California State University (CSU) faculty reached a tentative agreement Monday night with CSU management to end their planned five-day strike after its first day.
The new agreement retroactively raises the salaries of CSU faculty 5%, with another 5% increase scheduled for July 1, according to the California Faculty Association (CFA), a union comprised of more than 29,000 instructors, professors and coaches. The agreement, which the CFA has been fighting for the last eight months for, will also raise the salary floor for the lowest-paid faculty by $3,000.
“The collective action of so many lecturers, professors, counselors, librarians, and coaches over these last eight months forced CSU management to take our demands seriously,” CFA President Charles Toombs said in a Jan. 22 press release. “This tentative agreement makes major gains for all faculty at the CSU.”
The CFA fought previously for eight months to obtain an immediate pay increase of 12%, which CSU management said was not “financially viable.” CSU management countered with a 5% salary increase but refused to continue negotiating with the CFA before the strike, due to their unwillingness to move away from their proposed 12% pay increase. Ultimately both sides agreed on the current raise structure.
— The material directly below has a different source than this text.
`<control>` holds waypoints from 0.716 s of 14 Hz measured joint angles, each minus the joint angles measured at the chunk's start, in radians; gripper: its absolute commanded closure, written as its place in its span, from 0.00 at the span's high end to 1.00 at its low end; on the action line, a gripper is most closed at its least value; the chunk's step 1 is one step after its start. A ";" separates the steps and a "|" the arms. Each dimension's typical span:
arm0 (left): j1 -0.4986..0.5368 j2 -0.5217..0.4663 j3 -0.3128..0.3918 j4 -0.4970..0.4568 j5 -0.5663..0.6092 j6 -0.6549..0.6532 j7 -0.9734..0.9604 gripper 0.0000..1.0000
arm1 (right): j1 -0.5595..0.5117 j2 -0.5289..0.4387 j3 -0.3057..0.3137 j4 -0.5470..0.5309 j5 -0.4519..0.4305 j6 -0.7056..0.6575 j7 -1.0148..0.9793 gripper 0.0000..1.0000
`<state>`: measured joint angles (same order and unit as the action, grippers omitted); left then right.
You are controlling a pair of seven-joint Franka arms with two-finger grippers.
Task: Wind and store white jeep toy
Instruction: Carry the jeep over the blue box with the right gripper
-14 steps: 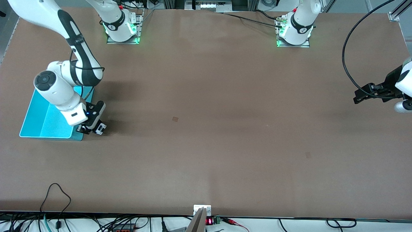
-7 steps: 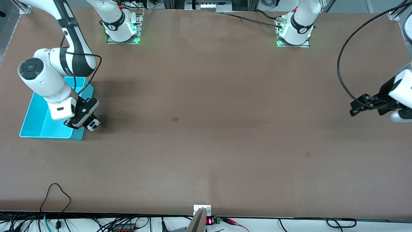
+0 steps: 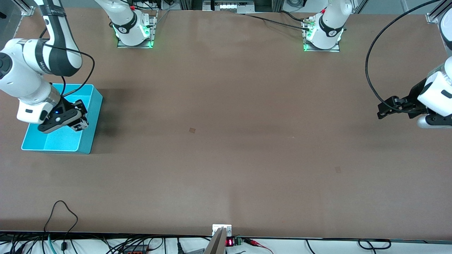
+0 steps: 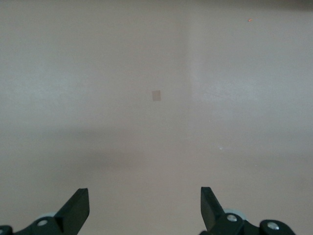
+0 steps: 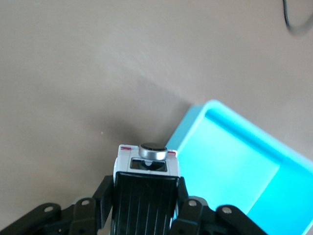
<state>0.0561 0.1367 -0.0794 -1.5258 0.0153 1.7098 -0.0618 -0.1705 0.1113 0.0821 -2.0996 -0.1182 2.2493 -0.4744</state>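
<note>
- The right gripper (image 3: 82, 121) hangs over the cyan bin (image 3: 35, 141), at its wall, clamped on the white jeep toy (image 5: 146, 169).
- The left gripper (image 3: 383, 110) waits over the table (image 3: 226, 141), well apart from the bin, fingers wide.

One white jeep toy (image 5: 145, 182), one cyan bin (image 3: 60, 143), two grippers

A high front camera faces the robots; both wrist cameras look down closely at the table (image 3: 226, 141).
</note>
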 measured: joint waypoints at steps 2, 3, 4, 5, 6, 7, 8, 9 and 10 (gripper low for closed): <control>0.002 -0.007 0.002 0.000 0.000 -0.003 0.000 1.00 | -0.001 0.001 -0.023 -0.005 0.000 -0.009 0.088 0.00; 0.003 -0.008 0.002 0.000 0.000 -0.003 0.000 1.00 | -0.003 0.003 -0.038 -0.012 0.000 -0.009 0.122 0.00; 0.004 -0.009 0.002 0.000 0.000 -0.003 0.000 1.00 | -0.007 0.008 -0.055 -0.018 0.000 -0.009 0.164 0.00; 0.004 -0.009 0.002 0.000 0.000 -0.003 0.000 1.00 | -0.011 0.017 -0.073 -0.024 0.000 -0.006 0.204 0.00; 0.004 -0.009 0.002 0.000 0.000 -0.003 0.000 1.00 | -0.013 0.028 -0.093 -0.027 0.000 0.004 0.231 0.00; 0.004 -0.009 0.002 0.000 0.000 -0.003 0.000 1.00 | -0.016 0.043 -0.110 -0.030 0.000 0.016 0.243 0.00; 0.004 -0.010 0.002 0.000 0.000 -0.003 0.000 1.00 | -0.020 0.058 -0.123 -0.032 -0.007 0.027 0.246 0.00; 0.004 -0.010 0.002 0.001 0.000 -0.003 0.000 1.00 | -0.027 0.070 -0.133 -0.036 -0.040 0.047 0.248 0.00; 0.004 -0.011 0.002 0.001 0.000 -0.003 0.000 1.00 | -0.037 0.078 -0.138 -0.045 -0.090 0.078 0.255 0.00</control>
<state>0.0603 0.1259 -0.0774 -1.5247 0.0153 1.7064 -0.0620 -0.2074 0.1894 -0.0560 -2.1448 -0.2080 2.3274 -0.2197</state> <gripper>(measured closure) 0.000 0.458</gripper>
“I am extremely pleased and deeply appreciative that we have reached common ground with CFA that will end the strike immediately,” CSU Chancellor Mildred García said in a statement released Monday. “The agreement enables the CSU to fairly compensate its valued, world-class faculty while protecting the university system’s long-term financial sustainability.”
This current fight follows a larger trend of university faculty and employees fighting for higher wages. USC’s Graduate Student Workers Union ended its planned strike a day before it was set to begin after it reached a tentative agreement with USC last November. SCA adjunct professors also recently unionized to fight for higher pay and paths to full-time positions.